Когда Бог трогает душу – ничего не надо, но ничего и "доказать" нельзя. Два, три раза в жизни, [в корпусе] в марте 1934 или 1935 года (четырнадцать-пятнадцать лет). После службы, на "плацу". В те же, приблизительно, годы в Экзенском лесу, в Лазареву субботу (гулял с о. Шимкевичем). В Великую Субботу, о которой, кажется, писал уже в этой тетради. Действительно – свет и радость и мир, но что же к этим словам можно прибавить? Не читать же об этом лекции.

Понедельник, 17 сентября 1973

Тетрадка пролежала все лето в столе. Чудное лето. Все более остро, почти как-то мучительно любимый Labelle. Три недели с Андреем. Поездка в Квебек. Утро с Льяной на [озере] Lac Grand Cache. Дети. Внуки. Потом короткая поездка в Швейцарию и Париж (вторая в этом году: две недели в Париже в июне в связи со съездом РСХД[77]).

Теперь – back to normal[78]. Семинария. Суета. Но и предосенние, изумительные дни…

Сегодня: 1. завтрак с Бродским – нужно будет записать.

В Париже 2. встречи с Синявским и Паниным.

Поездка с Андреем в [деревню] Fontenailles – в первый раз с 1933 года!

Церковь в Moisenay.

Пятница, 21 сентября 1973

Кончил читать Chronicles of Wasted Time, Malcolm Muggeridge[79] . Редко, совсем редко книга давала мне такое удовольствие! Согласие почти со всем. Читая, думал о том, почему с одинаковым удовольствием я читаю верующего Muggeridge и неверующего Leautaud. У обоих то же качество честности с собою, с людьми, с жизнью. Отсутствие той фальши, пронизанность которой религии, христианства, церковности меня все больше и больше отвращает. Все это псевдоглубина, псевдопроблемы, псевдодуховность, все эти претензии на высшее понимание! Все эти словоизлияния!

Четверг, 27 сентября 1973

"Встречи с Пастернаком" Александра Гладкова с довольно интересным разносом "Доктора Живаго". "О поэтах и поэзии" В.Вейдле (с милой надписью). В трех номерах "Нового русского слова" – статьи Корякова обо мне (мой спор со Шпиллером, "Вестник" 106) – непонятные и, по-моему, фальшивоватые, несмотря на сладость.

Каждый сентябрь думаешь, решаешь: устрою жизнь по-другому, без суеты, без нервной трепки, устрою ее с каким-то ритмом, с прослойкой тишины, работы, сосредоточенности. И вот только три недели – и уже все пошло прахом: суета в семинарии, суета в церкви, телефоны, свидания. День за днем уничтожается всем этим. Сегодня, в отчаянии, сказался больным и не пошел никуда. А тогда – угрызения совести…
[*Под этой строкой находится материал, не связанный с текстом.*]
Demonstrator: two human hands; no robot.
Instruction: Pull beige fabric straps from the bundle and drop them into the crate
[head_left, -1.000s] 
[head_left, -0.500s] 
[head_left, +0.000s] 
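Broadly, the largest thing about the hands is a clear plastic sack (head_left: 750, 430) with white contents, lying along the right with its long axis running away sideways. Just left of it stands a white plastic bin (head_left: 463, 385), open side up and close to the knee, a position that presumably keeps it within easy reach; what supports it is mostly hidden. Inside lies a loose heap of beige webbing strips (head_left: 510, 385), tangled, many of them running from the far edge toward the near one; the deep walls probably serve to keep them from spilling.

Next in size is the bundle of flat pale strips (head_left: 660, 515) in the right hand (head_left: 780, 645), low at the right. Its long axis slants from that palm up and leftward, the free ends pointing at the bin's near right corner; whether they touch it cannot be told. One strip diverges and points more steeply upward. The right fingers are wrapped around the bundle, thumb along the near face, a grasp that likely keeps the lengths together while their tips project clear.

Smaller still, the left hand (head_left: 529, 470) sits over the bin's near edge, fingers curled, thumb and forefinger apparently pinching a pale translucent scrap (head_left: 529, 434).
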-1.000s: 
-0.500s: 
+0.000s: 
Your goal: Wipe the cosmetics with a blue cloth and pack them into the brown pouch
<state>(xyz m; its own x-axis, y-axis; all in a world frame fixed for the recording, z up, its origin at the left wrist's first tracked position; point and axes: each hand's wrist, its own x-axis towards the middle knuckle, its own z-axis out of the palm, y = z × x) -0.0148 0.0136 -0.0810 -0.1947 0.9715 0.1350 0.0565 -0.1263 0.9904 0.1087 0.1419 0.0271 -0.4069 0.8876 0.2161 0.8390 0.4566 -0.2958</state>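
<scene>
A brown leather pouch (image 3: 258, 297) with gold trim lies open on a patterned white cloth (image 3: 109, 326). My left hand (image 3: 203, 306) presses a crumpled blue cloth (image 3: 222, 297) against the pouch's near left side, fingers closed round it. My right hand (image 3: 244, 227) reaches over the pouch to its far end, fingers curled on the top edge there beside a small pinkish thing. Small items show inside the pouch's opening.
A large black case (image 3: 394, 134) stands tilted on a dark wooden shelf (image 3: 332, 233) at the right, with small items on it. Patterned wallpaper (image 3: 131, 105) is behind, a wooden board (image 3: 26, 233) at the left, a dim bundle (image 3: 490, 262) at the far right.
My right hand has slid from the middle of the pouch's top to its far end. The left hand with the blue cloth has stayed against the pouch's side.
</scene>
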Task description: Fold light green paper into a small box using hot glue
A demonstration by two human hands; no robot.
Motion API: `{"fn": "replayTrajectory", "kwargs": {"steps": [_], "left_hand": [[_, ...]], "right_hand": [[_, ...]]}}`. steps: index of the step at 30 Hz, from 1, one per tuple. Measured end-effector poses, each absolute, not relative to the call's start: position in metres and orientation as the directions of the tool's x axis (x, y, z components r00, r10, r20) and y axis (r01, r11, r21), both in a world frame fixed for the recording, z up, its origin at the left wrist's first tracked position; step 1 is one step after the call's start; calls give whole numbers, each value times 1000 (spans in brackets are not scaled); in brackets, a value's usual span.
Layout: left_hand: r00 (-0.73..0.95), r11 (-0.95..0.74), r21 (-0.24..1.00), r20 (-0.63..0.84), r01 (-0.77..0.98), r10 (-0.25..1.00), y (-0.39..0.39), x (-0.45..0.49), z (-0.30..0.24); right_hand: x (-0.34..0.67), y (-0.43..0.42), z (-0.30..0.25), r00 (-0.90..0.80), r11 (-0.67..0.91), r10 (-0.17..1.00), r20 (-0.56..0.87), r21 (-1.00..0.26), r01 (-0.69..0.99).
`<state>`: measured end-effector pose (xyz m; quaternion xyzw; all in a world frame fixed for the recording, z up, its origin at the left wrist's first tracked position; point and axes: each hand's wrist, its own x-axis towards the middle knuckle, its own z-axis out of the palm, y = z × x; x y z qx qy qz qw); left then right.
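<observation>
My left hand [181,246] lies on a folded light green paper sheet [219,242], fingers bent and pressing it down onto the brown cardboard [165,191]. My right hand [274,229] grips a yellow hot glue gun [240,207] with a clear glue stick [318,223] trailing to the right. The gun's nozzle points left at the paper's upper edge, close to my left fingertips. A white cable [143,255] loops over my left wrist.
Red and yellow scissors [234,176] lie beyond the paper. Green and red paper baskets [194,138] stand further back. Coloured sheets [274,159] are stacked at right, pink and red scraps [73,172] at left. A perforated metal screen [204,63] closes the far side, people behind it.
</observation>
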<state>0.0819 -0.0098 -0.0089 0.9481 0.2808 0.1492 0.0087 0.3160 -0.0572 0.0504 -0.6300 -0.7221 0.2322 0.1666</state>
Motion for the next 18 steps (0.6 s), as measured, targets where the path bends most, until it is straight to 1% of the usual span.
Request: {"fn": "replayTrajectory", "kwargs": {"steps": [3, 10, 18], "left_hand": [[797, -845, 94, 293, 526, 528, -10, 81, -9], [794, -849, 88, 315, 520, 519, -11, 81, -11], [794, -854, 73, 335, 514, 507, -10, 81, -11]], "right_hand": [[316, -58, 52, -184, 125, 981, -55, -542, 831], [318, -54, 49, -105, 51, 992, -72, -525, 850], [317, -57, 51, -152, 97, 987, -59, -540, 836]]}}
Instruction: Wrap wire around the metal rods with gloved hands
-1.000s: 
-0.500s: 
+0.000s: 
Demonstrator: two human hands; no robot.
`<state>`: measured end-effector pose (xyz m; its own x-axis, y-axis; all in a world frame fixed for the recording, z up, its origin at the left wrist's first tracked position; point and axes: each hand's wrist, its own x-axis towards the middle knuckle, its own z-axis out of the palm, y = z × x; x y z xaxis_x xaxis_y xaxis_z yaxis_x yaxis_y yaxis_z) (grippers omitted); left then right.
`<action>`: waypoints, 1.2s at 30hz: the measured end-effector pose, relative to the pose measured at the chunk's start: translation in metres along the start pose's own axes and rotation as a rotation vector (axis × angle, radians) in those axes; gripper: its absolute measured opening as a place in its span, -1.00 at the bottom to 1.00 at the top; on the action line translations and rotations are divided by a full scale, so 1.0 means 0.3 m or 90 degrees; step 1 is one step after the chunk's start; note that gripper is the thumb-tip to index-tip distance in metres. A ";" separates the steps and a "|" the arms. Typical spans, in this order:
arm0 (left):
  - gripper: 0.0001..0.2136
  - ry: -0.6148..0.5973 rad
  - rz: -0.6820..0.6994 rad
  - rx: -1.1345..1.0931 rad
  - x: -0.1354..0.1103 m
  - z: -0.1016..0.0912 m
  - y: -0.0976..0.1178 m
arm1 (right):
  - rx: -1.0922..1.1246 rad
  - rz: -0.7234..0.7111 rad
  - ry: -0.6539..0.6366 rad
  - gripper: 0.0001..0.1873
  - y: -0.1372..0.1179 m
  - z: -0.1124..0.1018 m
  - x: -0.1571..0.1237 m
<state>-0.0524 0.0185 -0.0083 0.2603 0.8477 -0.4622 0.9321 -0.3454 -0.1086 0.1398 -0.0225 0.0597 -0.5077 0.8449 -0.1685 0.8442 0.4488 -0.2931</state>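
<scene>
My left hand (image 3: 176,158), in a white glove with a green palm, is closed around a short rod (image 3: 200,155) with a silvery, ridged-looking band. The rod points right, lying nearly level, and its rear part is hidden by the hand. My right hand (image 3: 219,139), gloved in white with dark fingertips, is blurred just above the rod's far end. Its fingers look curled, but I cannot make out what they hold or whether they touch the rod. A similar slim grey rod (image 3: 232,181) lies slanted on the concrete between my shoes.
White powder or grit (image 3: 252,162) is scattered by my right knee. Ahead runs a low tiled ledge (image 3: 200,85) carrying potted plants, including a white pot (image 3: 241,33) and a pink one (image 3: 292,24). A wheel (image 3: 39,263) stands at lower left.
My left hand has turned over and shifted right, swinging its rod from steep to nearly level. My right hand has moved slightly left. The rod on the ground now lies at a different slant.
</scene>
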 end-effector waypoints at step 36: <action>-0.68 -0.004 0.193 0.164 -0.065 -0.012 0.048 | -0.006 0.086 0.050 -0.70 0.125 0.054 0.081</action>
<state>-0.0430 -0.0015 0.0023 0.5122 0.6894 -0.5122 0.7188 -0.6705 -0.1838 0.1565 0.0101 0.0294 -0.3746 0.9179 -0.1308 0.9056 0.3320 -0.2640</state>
Отвратительный осадок на душе от вчерашнего [собрания] faculty[80]. Прочел мой memo – с попыткой "диагноза" наших ошибок, постепенного превращения семинарии в поверхностную псевдоинтеллектуальную graduate school[81]. Полное непонимание. Чувство тупика: с одной стороны, извне семинарию отождествляют больше всего со мной ("шмеманария"), с другой, внутри, – чувство полного бессилия изменить направление, которое я считаю губительным. Так же и во всем другом: Русская Церковь (поездка этим летом И.М. в СССР, его оценка, его тактика), наши собственные церковные дела. Ничего не делается без меня, моего согласия и одобрения (отсюда страшная суета и мучительное чувство ответственности), а вместе с тем я – на глубине – в сущности не согласен и не одобряю, и не умею это выразить в том плане, на том уровне, в которых все это развивается. Чувство полного одиночества среди будто бы единомышленников. Невыносимость этого положения. Л. говорит: "Ты всегда на все соглашаешься". Увы, это и правда, и неправда. Душой кривил я мало – ругался вовсю и с епископами, и с церковью, и с кем угодно, когда другие помалкивали. Поэтому согласие мое не от малодушия; гораздо чаще либо от боязни уж чересчур огорчить, либо от невозможности put across[82] то, что я по-настоящему чувствую. "Что же вы хотите взамен?" – Не знаю, не уверен.